I see the project as something that’s trying to challenge the status quo that people in wheelchairs are not capable of achieving great things.
I took a two week course to learn about comic books. I know my story best so wanted to base it on that. The goal was to create five original superheroes. Wheelchair Man is from Afghanistan; Wheelchair Boy is from South Africa; Wheelchair Girl is from India; and Wheelchair Woman we are hoping will be from Ukraine. These are the sorts of countries where people with disabilities are looked down upon, marginalized and stigmatized. The way they are viewed is really unfair. They don’t have the kinds of opportunities we have in the U.S., even though we have problems here.
On July 25th, I’m releasing Wheelchair Man Book Two. We’re introducing Captain Afghanistan, who is not in a wheelchair. This story is based on my best friend’s story, the one who lost an eye and a leg to a landmine. Each superhero will have three books.
What are some of Wheelchair Man’s superpowers?
He makes criminals see the consequences of their crime before they commit it. He can also fly with his wheelchair, which is kind of its own character. It also has other powers, which he’ll discover throughout the series. He will, however, never touch weapons or use violence. If he touches any weapon, he will lose one of his powers. His main powers are psychological. He’s all about making the world a peaceful place.
Who is the villain?
In the first book we don’t have a specific villain; you’re just learning about the characters. Because of the situation that this boy has been through–he has lost everything– and the way that society views him you could say that the whole society is the villain.
What kinds of reactions has Wheelchair Man provoked?
It’s been absolutely amazing. RimPower’s vision is to empower wheelchair users and inspire the general public. To that end we’ve been working with the U.S. embassy in Kabul who translated Wheelchair Man into Farsi and Pashto then distributed 1,500 copies to homeless shelters, orphanages and schools throughout Afghanistan. I also gave a live stream talk to nearly a thousand people throughout 23 provinces in Afghanistan. We have also worked with organizations that have a similar vision in Cambodia and now trying to figure with the the State Department how to expand elsewhere in the world. I have also visited schools here in the States and receive regular messages through Facebook from disabled readers. I want disabled kids to know that anything is possible, that they are superheroes themselves–they don’t have to look up to anybody else. It’s humbling to see the impact.
I want disabled kids to know that anything is possible, that they are superheroes themselves–they don’t have to look up to anybody else.
How much in Wheelchair Man is based on real-life experiences?
All our superheroes are based on real-life stories; they’re nonfiction superhero books. The whole purpose of the first issue is to introduce the real humans in it. Wheelchair Man starts using his superpowers only in the second book. In Afghanistan when a child or a young person loses their family the Taliban or some other crazy group takes advantage of those children and brainwashes them into thinking that all foreigners are enemies or that the soldiers are here to kill our families.

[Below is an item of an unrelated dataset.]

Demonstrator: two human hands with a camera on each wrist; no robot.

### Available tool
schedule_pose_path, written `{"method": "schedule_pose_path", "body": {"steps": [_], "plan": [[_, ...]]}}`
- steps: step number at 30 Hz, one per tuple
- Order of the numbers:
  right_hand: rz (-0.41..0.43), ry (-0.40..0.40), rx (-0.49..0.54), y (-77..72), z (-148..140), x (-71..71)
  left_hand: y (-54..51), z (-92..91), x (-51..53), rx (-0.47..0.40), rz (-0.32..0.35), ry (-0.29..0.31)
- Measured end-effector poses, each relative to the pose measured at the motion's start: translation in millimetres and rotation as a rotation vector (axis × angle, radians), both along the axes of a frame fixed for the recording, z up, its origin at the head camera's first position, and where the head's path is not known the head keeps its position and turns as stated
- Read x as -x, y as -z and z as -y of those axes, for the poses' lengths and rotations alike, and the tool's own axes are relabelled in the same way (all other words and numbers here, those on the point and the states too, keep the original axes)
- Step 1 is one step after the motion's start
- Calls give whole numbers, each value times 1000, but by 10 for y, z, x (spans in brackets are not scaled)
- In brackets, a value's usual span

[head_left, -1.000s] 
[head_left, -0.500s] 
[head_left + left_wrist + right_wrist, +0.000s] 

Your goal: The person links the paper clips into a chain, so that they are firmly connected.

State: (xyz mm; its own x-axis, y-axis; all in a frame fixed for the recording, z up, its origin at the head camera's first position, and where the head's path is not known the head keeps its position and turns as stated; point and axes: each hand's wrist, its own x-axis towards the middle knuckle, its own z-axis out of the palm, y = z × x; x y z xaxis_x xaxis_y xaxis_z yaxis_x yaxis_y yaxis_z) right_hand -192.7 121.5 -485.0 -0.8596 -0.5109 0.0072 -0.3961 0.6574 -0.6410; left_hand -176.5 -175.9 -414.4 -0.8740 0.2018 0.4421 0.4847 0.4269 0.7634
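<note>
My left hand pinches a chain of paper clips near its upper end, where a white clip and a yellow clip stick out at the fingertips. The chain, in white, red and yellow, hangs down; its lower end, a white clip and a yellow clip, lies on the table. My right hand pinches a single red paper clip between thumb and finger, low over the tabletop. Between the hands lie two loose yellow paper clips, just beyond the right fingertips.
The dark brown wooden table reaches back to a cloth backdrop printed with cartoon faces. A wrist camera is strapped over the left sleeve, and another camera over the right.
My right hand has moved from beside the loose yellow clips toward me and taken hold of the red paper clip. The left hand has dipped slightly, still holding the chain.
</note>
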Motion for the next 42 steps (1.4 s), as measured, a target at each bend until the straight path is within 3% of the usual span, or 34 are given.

It has always been my dream not only to empower these people but to send a message that if we can be taught how to hate, then we can certainly be taught how to love.

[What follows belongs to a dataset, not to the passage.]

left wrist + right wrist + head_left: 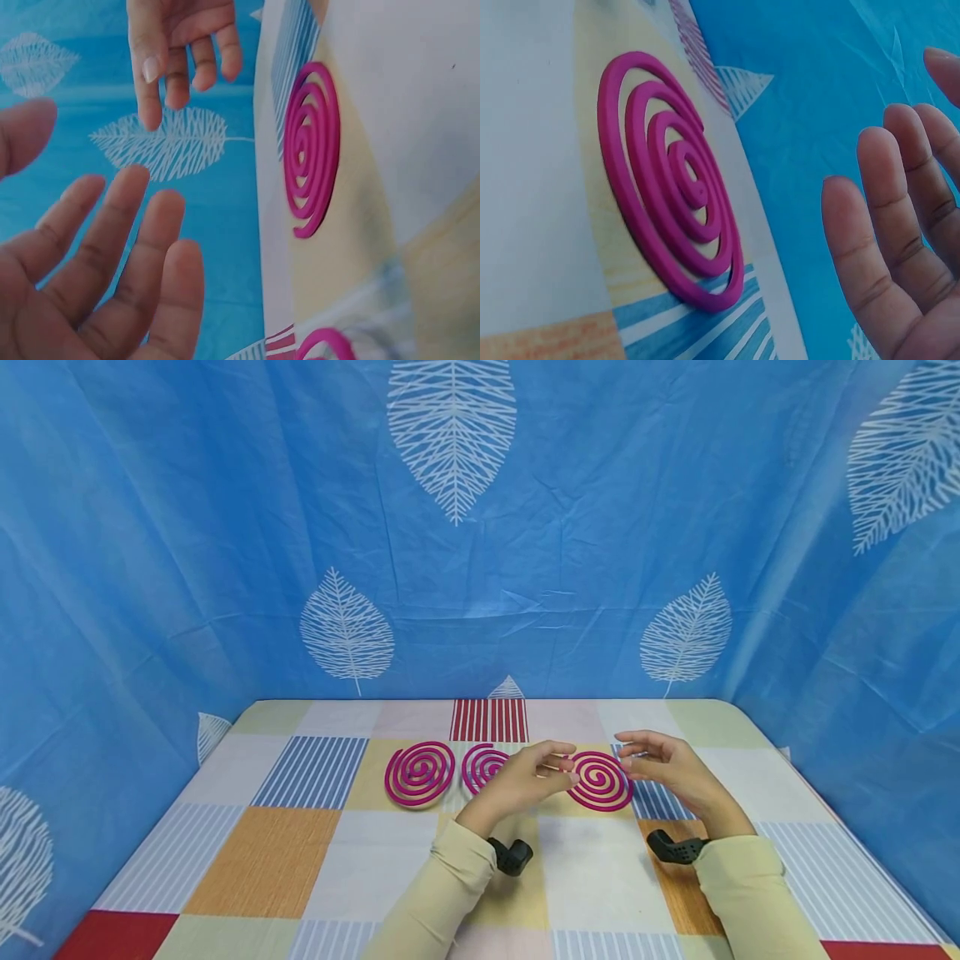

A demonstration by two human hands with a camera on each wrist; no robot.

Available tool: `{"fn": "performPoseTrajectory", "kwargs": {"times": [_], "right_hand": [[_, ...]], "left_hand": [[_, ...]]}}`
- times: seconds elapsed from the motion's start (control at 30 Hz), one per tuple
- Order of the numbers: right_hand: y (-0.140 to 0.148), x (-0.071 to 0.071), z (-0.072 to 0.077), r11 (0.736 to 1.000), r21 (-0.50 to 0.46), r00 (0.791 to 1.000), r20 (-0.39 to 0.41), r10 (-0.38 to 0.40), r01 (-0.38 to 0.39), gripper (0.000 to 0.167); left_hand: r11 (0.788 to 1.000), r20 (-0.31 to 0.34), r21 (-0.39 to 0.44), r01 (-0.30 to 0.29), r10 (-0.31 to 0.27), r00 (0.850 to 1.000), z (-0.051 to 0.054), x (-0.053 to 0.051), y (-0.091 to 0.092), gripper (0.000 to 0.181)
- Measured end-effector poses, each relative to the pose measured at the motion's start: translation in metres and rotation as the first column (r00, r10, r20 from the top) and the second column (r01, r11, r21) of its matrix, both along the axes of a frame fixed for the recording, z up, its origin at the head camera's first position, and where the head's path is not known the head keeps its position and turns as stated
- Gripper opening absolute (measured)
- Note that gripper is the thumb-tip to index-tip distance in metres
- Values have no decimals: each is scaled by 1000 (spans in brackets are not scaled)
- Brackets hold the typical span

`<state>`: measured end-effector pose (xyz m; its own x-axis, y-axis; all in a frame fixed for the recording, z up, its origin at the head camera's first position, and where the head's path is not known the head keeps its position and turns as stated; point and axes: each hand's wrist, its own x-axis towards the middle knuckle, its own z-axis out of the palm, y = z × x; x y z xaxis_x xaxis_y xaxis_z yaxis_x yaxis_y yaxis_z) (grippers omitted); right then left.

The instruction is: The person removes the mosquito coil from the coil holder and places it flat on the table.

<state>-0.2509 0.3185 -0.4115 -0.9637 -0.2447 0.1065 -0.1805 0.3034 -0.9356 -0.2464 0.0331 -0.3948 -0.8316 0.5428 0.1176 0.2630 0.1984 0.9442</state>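
Three magenta mosquito coils lie flat in a row on the table. The left coil [420,774] shows in full, while the middle coil [480,764] is partly hidden behind my left hand [528,777]. Between my two hands sits the right coil [599,781], seen close in the right wrist view as a spiral [645,180]. My left hand is raised over the table, fingers relaxed and nothing in it. On the other side, my right hand [667,768] hovers by that coil's right edge, its fingers loosely bent and holding nothing.
A patchwork cloth [360,868] in checks and stripes covers the table. Blue curtain [480,577] with white leaf prints hangs behind and along both sides. Black wrist devices [512,857] are strapped on both wrists beside the cream sleeves.
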Motion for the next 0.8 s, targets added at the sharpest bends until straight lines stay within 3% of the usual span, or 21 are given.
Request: {"fn": "performPoseTrajectory", "kwargs": {"times": [0.43, 0.8], "right_hand": [[-15, 6, 17, 996, 82, 997, -55, 47, -42, 50], [-30, 9, 23, 986, 140, 989, -106, 106, -91, 43]], "left_hand": [[994, -87, -51, 97, -101, 991, 16, -1, -18, 48], [995, -158, -76, 61, -72, 985, 31, 0, -37, 49]]}}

In my case, before coming to the U.S., my heroes were all warlords. I believed they were there to protect us. I looked up to them. Then I came to the U.S. and I learned about Gandhi and Nelson Mandela. All these people use peace to fight for peace and that’s my dream. That’s why my characters are based on real life stories. There are real heroes in the world that we need to celebrate rather than just creating superheros that are based on bugs. It’s a mixture of fiction and reality.